The OCC is inviting responses to 31 questions about putative changes to the rules implementing the Community Reinvestment Act (CRA), which was passed in 1977 with the best of intentions: maintaining lending and bank branches in America’s poorest areas; and combating “redlining”, the denial of loans to people in certain districts as a disguised means of racial discrimination. The CRA obliges regulators to assess not only banks’ financial soundness but also their lending to poor customers and small businesses, and their commitment to “community development” in the areas where they operate. The results can determine whether banks are allowed to merge, or to open or move branches.

The rules have changed several times in the past 40 years (eg, to reflect the legalisation of interstate banking in the 1980s). The OCC’s paper is part of a broader review of bank regulation begun last year by the treasury secretary, Steven Mnuchin, at the behest of President Donald Trump—who sympathises with pleas from banks, especially small ones, that red tape is restricting lending. Mr Mnuchin published his own assessment of the CRA in April, in a memo to the three regulators that implement it: the OCC, the Federal Reserve and the Federal Deposit Insurance Corporation (FDIC).

Banks have long grumbled that the CRA’s rules are unclear and inconsistently applied, and that inspections are costly and time-consuming. Much less loudly, they also complain that the CRA has been a sort of shakedown, in which they must satisfy political needs rather than meet well-defined regulatory standards. The act’s defenders insist that it is an essential bulwark against redlining and other restrictive practices.

Both the Treasury and the OCC argue that new rules would boost lending to needy areas rather than choke it. Whether or not that is true, there are good technical reasons for an overhaul. In its memo the Treasury noted, for example, that there is no formal process to help banks decide whether a loan will meet the act’s requirements; and that the terms used to assess banks’ performance (“excellent”, “substantial”) are undefined. Banks are assessed on lending within areas based on the siting of their head offices, branches and deposit-taking automated teller machines. Mobile technology makes this look out of date.

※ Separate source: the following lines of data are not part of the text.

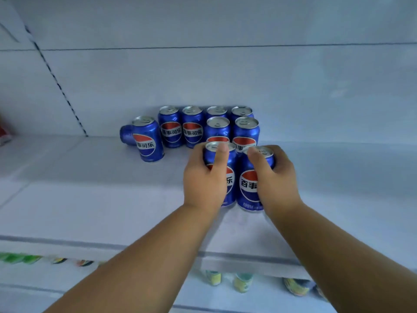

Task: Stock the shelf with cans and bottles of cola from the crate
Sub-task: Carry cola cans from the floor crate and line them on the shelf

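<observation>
Two cans (249, 186) side by side — each hand's fingers (222, 154) clamped around one.

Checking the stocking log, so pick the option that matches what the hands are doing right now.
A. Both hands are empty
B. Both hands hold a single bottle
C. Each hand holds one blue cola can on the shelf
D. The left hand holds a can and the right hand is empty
C: the left hand wraps one blue can and the right hand wraps another can, side by side on the white shelf.
</observation>
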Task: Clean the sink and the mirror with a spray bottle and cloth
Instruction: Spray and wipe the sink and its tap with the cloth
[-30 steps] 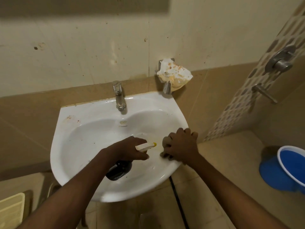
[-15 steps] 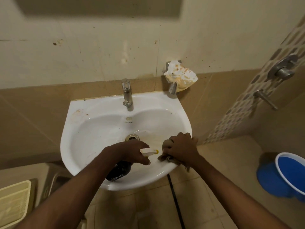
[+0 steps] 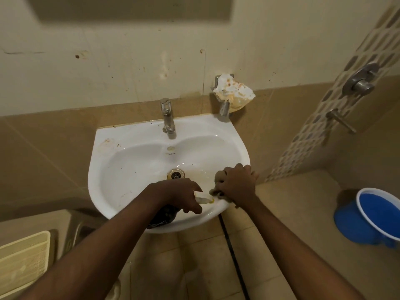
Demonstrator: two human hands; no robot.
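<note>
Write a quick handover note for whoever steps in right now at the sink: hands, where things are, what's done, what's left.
Left hand grips the spray bottle, dark body hanging over the sink's front rim, nozzle pointing right toward the cloth.
Right hand grips the cloth and presses it on the sink at its right front edge.
Done: cannot tell how much has been wiped.
Left: brown stains on the sink's back left corner and specks in the basin; the mirror is not clearly in view, so its state cannot be told.

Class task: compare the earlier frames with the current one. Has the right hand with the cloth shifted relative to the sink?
Yes, slightly. The right hand and cloth moved along the sink towards its right rim.
</note>
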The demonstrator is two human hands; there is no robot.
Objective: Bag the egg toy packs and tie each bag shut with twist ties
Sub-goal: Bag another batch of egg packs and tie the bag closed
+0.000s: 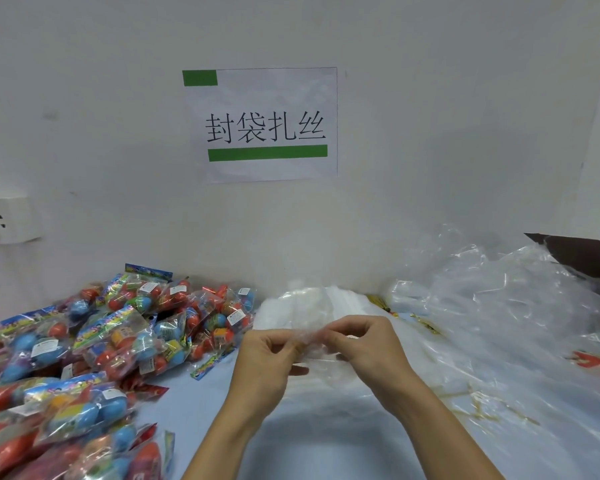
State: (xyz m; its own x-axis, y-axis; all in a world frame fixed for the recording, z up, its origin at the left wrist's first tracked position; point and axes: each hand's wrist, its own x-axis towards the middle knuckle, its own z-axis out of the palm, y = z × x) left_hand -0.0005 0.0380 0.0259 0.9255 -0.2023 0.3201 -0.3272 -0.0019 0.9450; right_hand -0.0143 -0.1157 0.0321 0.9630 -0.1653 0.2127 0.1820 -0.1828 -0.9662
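Note:
Both hands meet above the table's middle and pinch the edge of one clear plastic bag (313, 341) between them. My left hand (269, 355) pinches its left side with thumb and fingers, and my right hand (364, 344) pinches its right side. The bag looks empty and hangs slack below the fingers. A large heap of egg toy packs (94, 344), with red and blue eggs under colourful header cards, covers the table's left side. Thin gold twist ties (478, 407) lie scattered at the right on the plastic.
A stack of clear bags (312, 303) lies behind my hands by the wall. Loose crumpled plastic sheeting (499, 306) fills the right side. A paper sign (264, 126) hangs on the wall, a socket (4, 216) is at left, a dark box corner (582, 258) at right.

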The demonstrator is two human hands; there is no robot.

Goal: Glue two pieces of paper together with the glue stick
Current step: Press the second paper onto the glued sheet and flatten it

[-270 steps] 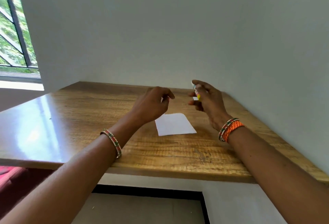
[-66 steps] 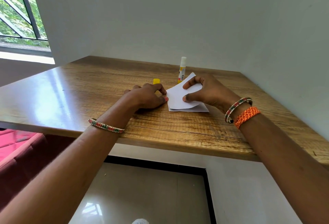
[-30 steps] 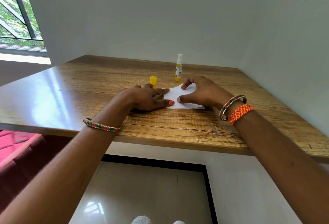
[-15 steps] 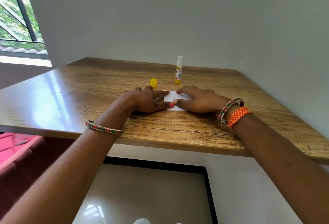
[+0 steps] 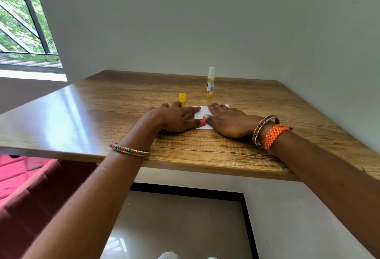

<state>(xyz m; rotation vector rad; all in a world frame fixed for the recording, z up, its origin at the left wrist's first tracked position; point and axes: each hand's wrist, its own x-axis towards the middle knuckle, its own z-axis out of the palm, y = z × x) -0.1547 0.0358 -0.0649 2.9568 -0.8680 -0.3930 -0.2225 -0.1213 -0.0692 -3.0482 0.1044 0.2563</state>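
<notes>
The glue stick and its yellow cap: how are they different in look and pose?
The glue stick is tall, standing upright, with a white tip; the yellow cap is short and all yellow. The stick stands farther back, the cap nearer the left hand. Both rest untouched on the table.

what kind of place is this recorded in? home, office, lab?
Probably a room in a home, not a lab: a wooden table set into a corner of plain white walls, a barred window onto greenery, and red fabric, perhaps bedding, beside it. Both hands press paper flat there.
</notes>
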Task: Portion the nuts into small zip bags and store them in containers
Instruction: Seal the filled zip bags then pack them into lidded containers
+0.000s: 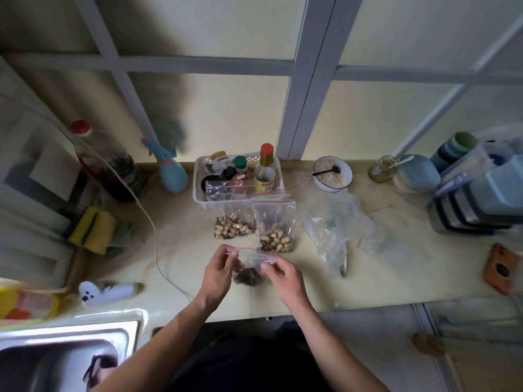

The OCC’s paper is studiously formal. It invites comments on the current rules, asks whether more quantitative assessments are needed and so forth. The result may well be a new system that relies more heavily on objective data. That may sound technocratic and benign, but it will cause political ructions. And the Fed and the FDIC will doubtless also want their say. Change is on the way for the CRA. Despite the technocratic tone, it will not happen quietly.